The damn voice even haunted me, as if it was a vivid reality:_ 'For if you will die here in Hueco Mundo, you should die happily,' 'Maybe, someday, Ichigo… Maybe, someday we'll reunite again, Ichigo…' _and even,_ 'So, I don't really expect to see you again, Kurosaki… '_

I grit my teeth as I continued jumping from house to house. I couldn't see with all this rain, plus it was dark, too. Despite I could still feel her reiatsu, I still need her with me, in my arms. I need to feel her. I thought I could just deal and tolerate the nightmares, maybe even control them, but damn was I wrong. Damn it! Orihime.

When I got to her apartment, I knocked on the door. I was dripping wet and cold but none of that matter, I just need her in my arms, now. I know I was being crazy bothering her in the middle of the night, but that didn't matter, also. I was about to knock again until the door opened and revealed a small girl with pale skin, burnt-orange hair, and tired gray eyes.

As soon as she opened the door, not even fully, I pushed open the door and grabbed her in my arms. I held the small girl in my arms, tightly, as if she might disappear if I don't hold her tight enough. I heard her gasp, but didn't really care of what I was doing.

"I-Ichigo, w-what are you doing?" She grabbed the front of my haori in small fists but didn't push away.

I didn't respond to her, only holding her tightly. I could feel the warmness vibrating from her, the calefaction in her voice, and the faith she had in me.
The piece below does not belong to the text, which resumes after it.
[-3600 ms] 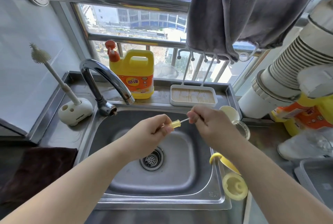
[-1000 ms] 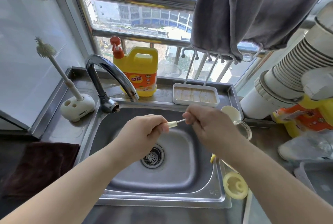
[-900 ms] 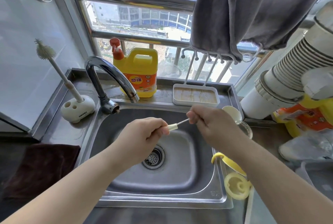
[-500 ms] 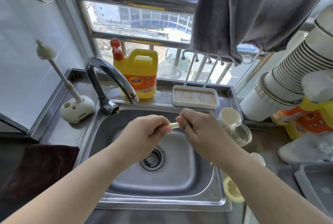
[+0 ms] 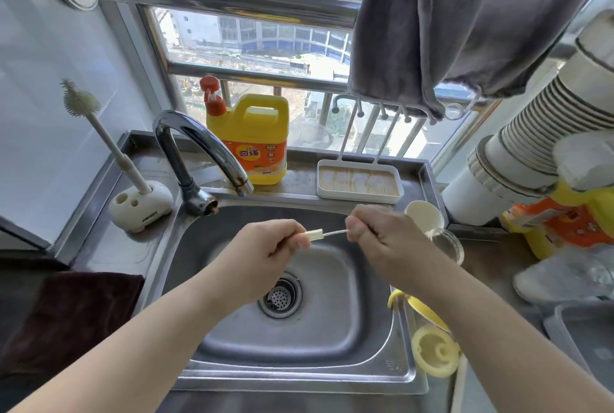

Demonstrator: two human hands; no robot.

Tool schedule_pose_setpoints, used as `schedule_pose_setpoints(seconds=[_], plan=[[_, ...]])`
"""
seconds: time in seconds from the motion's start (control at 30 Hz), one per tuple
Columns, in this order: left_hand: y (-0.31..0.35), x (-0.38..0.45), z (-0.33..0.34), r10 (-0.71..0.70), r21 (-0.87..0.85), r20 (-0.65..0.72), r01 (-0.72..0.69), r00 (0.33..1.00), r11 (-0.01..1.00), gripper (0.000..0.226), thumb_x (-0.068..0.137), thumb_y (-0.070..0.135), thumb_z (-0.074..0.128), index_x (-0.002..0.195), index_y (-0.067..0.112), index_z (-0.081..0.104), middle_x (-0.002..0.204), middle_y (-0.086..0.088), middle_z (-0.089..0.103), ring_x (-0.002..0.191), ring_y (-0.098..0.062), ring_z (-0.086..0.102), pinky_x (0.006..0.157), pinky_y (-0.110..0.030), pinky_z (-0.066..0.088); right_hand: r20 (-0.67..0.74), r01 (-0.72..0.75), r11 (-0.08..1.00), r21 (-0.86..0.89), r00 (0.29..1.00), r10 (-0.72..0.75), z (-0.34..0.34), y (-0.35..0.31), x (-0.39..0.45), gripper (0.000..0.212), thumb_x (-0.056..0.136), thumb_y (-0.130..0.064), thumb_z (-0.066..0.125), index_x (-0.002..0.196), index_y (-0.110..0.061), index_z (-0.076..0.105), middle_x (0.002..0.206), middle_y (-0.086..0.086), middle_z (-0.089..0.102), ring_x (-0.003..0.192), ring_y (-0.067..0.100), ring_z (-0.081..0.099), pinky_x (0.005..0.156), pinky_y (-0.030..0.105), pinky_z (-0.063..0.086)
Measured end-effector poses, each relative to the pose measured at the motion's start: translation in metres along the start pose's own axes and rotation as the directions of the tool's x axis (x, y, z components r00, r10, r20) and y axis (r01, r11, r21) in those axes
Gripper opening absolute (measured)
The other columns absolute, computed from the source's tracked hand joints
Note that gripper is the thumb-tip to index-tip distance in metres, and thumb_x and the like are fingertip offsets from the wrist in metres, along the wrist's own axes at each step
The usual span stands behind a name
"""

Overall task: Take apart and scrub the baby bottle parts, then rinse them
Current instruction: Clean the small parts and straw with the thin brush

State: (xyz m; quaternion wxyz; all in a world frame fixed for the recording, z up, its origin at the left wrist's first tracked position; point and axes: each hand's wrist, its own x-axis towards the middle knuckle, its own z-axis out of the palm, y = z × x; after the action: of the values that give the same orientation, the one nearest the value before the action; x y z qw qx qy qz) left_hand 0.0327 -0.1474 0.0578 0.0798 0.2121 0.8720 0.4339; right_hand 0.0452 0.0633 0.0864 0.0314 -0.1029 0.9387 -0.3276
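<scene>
Right, over the sink (image 5: 375, 339), above its drain (image 5: 280, 294): my left hand (image 5: 265, 253) pinches the small cream tube (image 5: 314, 234), my right hand (image 5: 382, 236) pinches the thin wire brush (image 5: 334, 232) running into it. Yellow cap (image 5: 432, 351) sits on the sink's right rim.

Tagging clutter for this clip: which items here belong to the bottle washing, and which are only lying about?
In use: left hand and right hand holding the thin straw brush; yellow bottle ring; clear bottle; sink.

Lying about: detergent jug, wooden-floored tray, grey towel, dark cloth.
</scene>
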Motion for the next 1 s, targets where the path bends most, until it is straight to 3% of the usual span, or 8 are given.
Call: schedule_pose_setpoints(seconds=[0.1,0.23,0.4,0.53,0.63,0.7,0.87,1.0], plan=[[0.0,-0.002,0.0,-0.015,0.002,0.037,0.015,0.999,1.0,0.028,0.096,0.023,0.05,0.071,0.036,0.053,0.054,0.019,0.049,0.051,-0.004,0.041,0.051,-0.015,0.031,0.099,-0.05,0.999,-0.006,0.994,0.05,-0.017,0.002,-0.001,0.021,0.095,-0.024,0.048,0.076,-0.026,0.055,0.072,-0.014,0.054,0.074,-0.002,0.05,0.066,0.011,0.034],[0.002,-0.001,0.002,-0.039,0.001,0.053,0.039,0.998,0.999,0.032,0.097,0.024,0.046,0.068,0.036,0.051,0.053,0.013,0.049,0.051,-0.007,0.041,0.05,-0.017,0.032,0.174,-0.035,0.969,-0.247,0.981,0.079,-0.024,0.0,-0.007,0.016,0.097,-0.034,0.044,0.086,-0.027,0.052,0.061,-0.014,0.045,0.057,0.0,0.039,0.055,0.019,0.031],[0.002,0.002,0.003,-0.071,0.001,0.08,0.071,0.994,0.997,0.032,0.098,0.027,0.044,0.068,0.036,0.052,0.051,0.013,0.048,0.049,-0.006,0.04,0.049,-0.016,0.031,0.07,-0.005,0.994,-0.106,0.997,0.012,-0.027,-0.007,-0.007,0.009,0.09,-0.021,0.06,0.084,-0.021,0.067,0.056,-0.024,0.054,0.064,-0.007,0.051,0.057,0.011,0.035],[0.005,0.003,0.003,-0.072,-0.022,0.112,0.075,0.991,0.997,0.031,0.098,0.028,0.043,0.071,0.036,0.054,0.062,0.006,0.052,0.053,-0.006,0.042,0.052,-0.017,0.033,0.09,0.065,0.983,-0.171,0.995,-0.05,-0.02,-0.006,-0.008,0.006,0.087,-0.023,0.063,0.083,-0.028,0.065,0.069,-0.021,0.056,0.073,0.005,0.055,0.071,0.032,0.047],[0.003,0.005,0.002,-0.09,-0.045,0.103,0.095,0.991,0.995,0.029,0.098,0.029,0.043,0.073,0.034,0.057,0.066,-0.006,0.054,0.05,-0.005,0.037,0.049,-0.019,0.031,-0.016,0.006,0.983,-0.182,1.0,-0.01,-0.026,0.0,-0.006,0.005,0.087,-0.026,0.063,0.084,-0.026,0.067,0.066,-0.022,0.053,0.072,0.008,0.054,0.07,0.031,0.047],[0.006,0.005,0.004,-0.08,-0.016,0.118,0.082,0.99,0.996,0.029,0.098,0.028,0.043,0.072,0.033,0.056,0.066,-0.005,0.055,0.052,-0.005,0.04,0.051,-0.018,0.031,0.039,0.119,0.972,-0.203,0.993,-0.113,-0.014,-0.011,-0.008,0.009,0.084,-0.027,0.059,0.079,-0.024,0.065,0.066,-0.017,0.055,0.07,0.011,0.055,0.064,0.032,0.047],[0.003,0.001,0.002,-0.098,-0.029,0.105,0.101,0.99,0.994,0.03,0.098,0.03,0.043,0.071,0.036,0.056,0.066,-0.005,0.053,0.053,-0.006,0.038,0.055,-0.025,0.034,-0.034,0.041,0.992,-0.119,0.998,-0.045,-0.024,-0.001,-0.003,0.002,0.082,-0.011,0.069,0.08,-0.011,0.069,0.063,-0.02,0.052,0.068,-0.008,0.053,0.063,0.006,0.036],[0.003,0.001,0.003,-0.083,-0.033,0.108,0.087,0.991,0.996,0.029,0.097,0.031,0.042,0.072,0.036,0.055,0.066,-0.003,0.055,0.052,-0.005,0.04,0.053,-0.02,0.033,0.08,0.115,0.988,-0.101,0.991,-0.107,-0.008,-0.005,-0.007,0.008,0.085,-0.007,0.06,0.084,-0.013,0.065,0.074,-0.009,0.058,0.072,0.006,0.054,0.068,0.013,0.04]])
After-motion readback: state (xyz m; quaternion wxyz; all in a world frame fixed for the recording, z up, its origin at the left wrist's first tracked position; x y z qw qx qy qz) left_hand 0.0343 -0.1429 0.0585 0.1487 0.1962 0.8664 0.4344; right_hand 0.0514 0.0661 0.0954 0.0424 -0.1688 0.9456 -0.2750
"I-Ichigo, is something wrong? Are you okay?"

"I," my voice cracked when I spoke. "Y-you're alive." My heart warmed at that fact. I pushed her head into my chest, more, and bowed my head onto her orange hair. I took a long inhale, the strawberry scent filling my nostrils. Somewhere in the back of my mind, I knew that I was getting her wet but could care less. If she were here, that would be enough.

"I-Ichigo," she gripped my haori. "P-Please, I can't b-breathe."

Surprised at how tight I was holding her, I reluctantly let her go but didn't let her get far. There was only an inch dividing our bodies, and to be honest, I didn't expect even letting her go that far.

She shifted into a comfortable spot in my arms, in the rain. "Is there something wrong, Ichigo?"

The concern rained in on my heart but it was good. "I'm fine, Orihime. Just let me continue holding you, like this." I paused, "I need reassurance."

"I-Ichigo?"

"Yeah, what is it Orihime?" I asked.

"It's fine if I reassure you, but we're getting wet staying out here in the rain. Do you mind if we go into my house? You're soaking wet, Ichigo."

I reluctantly complied to her request but didn't let her go far into the small apartment. She closed the door after I came in and that was when I tackled her. I wrap my arms around her as she stumbled to the back of the door. "I-Ichigo!" she cried.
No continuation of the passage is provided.